La cause de l’enseignement privé hors contrat, refuge des catholiques les plus traditionalistes ou de diverses aventures pédagogiques, est longtemps restée marginale. Aujourd’hui, sous la bannière du pluralisme scolaire, elle gagne à la fois des sympathies et des soutiens.
En éducation, les idées n’existent pas si elles ne s’incarnent pas dans des expériences, des dispositifs, des pratiques. Si les défenseurs de l’institution éducative publique veulent comprendre ce qui se joue sur le terrain des idées en matière d’éducation, ils devraient s’intéresser au colloque prévu le 4 avril à Paris, dans des locaux de l’Assemblée nationale.
Le titre est passe-partout : « Contre l’échec scolaire dans les banlieues, des solutions issues du terrain ». La démarche qui sous-tend la Fondation Espérance Banlieues, organisatrice de cette manifestation, l’est moins. Rien de plus facile que d’en faire une présentation manichéenne : il ne serait pas faux d’écrire, par exemple, que les « solutions » que ses animateurs ont en tête se situent plus du côté des écoles privées hors contrat, dont certaines seront citées en exemple au cours du colloque, que dans un perfectionnement des réseaux d’éducation prioritaire. On pourrait également, et toujours sans offense ni calomnie, relever qu’un bon nombre - ce qui ne veut pas dire tous - des acteurs de cette mouvance ont une culture militante plutôt « manif pour tous ».
Mais, outre que ce serait une façon bien illusoire de vouloir s’en débarrasser par simple étiquetage, ce serait surtout passer à côté de plusieurs aspects déterminants de cette initiative : la finesse ou - comme on voudra - l’habileté des arguments utilisés par ces nouveaux promoteurs de la « liberté scolaire », la manière dont ils font, pas à pas, progresser leur cause depuis une douzaine d’années, et les succès qu’ils obtiennent. Des succès qui se traduisent par une sortie de la marginalité, dont ce colloque est une illustration. Espérance Banlieues, créée en 2012, est l’une des huit fondations aujourd’hui abritées par la Fondation pour l’école, la « maison mère », dont le but est de « contribuer à l’amélioration du système éducatif français dans son ensemble en le stimulant par le développement d’un secteur éducatif libre ».

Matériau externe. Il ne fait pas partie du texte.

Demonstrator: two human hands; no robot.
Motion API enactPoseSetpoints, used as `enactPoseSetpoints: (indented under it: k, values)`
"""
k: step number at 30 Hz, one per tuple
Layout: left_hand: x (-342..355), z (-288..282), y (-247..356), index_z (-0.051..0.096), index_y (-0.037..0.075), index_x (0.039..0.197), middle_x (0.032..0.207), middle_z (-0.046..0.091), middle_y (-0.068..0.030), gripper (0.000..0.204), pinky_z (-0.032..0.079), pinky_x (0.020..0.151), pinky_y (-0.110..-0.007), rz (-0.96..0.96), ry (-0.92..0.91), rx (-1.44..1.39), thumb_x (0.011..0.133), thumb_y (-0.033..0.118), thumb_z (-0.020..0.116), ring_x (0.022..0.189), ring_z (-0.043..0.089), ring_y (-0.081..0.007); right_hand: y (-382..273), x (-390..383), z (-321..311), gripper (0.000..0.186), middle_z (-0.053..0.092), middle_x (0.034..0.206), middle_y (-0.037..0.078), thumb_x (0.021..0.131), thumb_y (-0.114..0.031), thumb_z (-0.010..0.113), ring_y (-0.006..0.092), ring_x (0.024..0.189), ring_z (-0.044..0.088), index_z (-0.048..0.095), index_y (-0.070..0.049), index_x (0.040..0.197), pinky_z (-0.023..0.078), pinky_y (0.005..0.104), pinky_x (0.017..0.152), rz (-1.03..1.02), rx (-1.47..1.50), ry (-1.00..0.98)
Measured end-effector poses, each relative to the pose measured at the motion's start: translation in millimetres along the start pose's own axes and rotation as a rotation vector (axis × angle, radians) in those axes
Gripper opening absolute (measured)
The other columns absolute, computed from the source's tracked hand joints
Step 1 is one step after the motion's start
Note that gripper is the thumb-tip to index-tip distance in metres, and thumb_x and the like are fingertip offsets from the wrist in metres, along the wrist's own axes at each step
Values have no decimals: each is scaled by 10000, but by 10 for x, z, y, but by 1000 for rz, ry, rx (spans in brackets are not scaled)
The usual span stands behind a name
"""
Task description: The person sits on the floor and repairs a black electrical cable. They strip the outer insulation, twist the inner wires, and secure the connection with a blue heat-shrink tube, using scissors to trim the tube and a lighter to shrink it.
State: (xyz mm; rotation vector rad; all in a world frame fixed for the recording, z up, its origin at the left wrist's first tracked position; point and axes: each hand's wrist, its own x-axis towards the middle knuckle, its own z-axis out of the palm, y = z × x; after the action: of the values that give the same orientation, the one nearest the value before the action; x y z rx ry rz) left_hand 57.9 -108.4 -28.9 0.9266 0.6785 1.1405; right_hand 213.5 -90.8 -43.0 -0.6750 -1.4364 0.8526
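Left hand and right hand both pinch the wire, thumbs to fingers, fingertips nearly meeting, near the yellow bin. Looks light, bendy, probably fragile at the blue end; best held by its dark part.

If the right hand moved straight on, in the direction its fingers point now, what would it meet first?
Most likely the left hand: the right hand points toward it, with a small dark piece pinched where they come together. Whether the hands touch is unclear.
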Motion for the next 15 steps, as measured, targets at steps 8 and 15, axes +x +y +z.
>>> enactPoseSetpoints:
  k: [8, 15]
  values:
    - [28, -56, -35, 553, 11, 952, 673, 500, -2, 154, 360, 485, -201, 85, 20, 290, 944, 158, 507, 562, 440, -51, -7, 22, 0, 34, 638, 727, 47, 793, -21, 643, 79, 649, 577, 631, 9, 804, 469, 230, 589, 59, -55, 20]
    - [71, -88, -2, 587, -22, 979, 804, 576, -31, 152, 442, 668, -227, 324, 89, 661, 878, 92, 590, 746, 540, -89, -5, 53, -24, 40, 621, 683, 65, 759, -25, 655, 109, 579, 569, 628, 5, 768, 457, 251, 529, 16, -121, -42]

Cette fondation a été lancée en 2008 par la talentueuse Anne Coffinier, énarque et normalienne, dont le profil personnel rend impossible sa caricature en réactionnaire acariâtre. La Fondation pour l’école, qui ne se veut surtout pas une fédération mais une « structure d’appui aux écoles libres », a été dès sa création reconnue d’utilité publique par un décret du premier ministre. Le leitmotiv de son argumentaire est la promotion du « pluralisme pédagogique » contre le statut « monopolistique » du service public. Un pluralisme qui ne serait pas non plus porté par l’enseignement privé sous contrat, perçu comme corseté par son association avec l’Etat. Le développement du hors-contrat « n’est pas une fin en soi », explique Anne Coffinier, mais « le meilleur moyen de stimuler la réforme du système éducatif dans son ensemble, car l’Education nationale a montré son incapacité à le faire par elle-même ».
Ce langage a réussi à s’attirer des sympathies largement au-delà de sa base d’origine, qui était l’enseignement catholique le plus strict. Le colloque du 4 avril en apporte la preuve par la diversité de ses intervenants : aussi bien Natacha Polony, célèbre contemptrice du « pédagogisme », que Peter Gumbel, auteur du livre Ces écoles pas comme les autres (Vuibert, 2015) et défenseur plutôt anti-autoritaire des « dissidents de l’éducation », écoles Freinet comprises. Mais aussi Laurent Bigorgne, directeur de l’Institut Montaigne, Andreas Schleicher, de l’OCDE, l’ancien ministre Jean-Louis Borloo, l’écrivain Alexandre Jardin... C’est ce qu’on appelle être reconnu.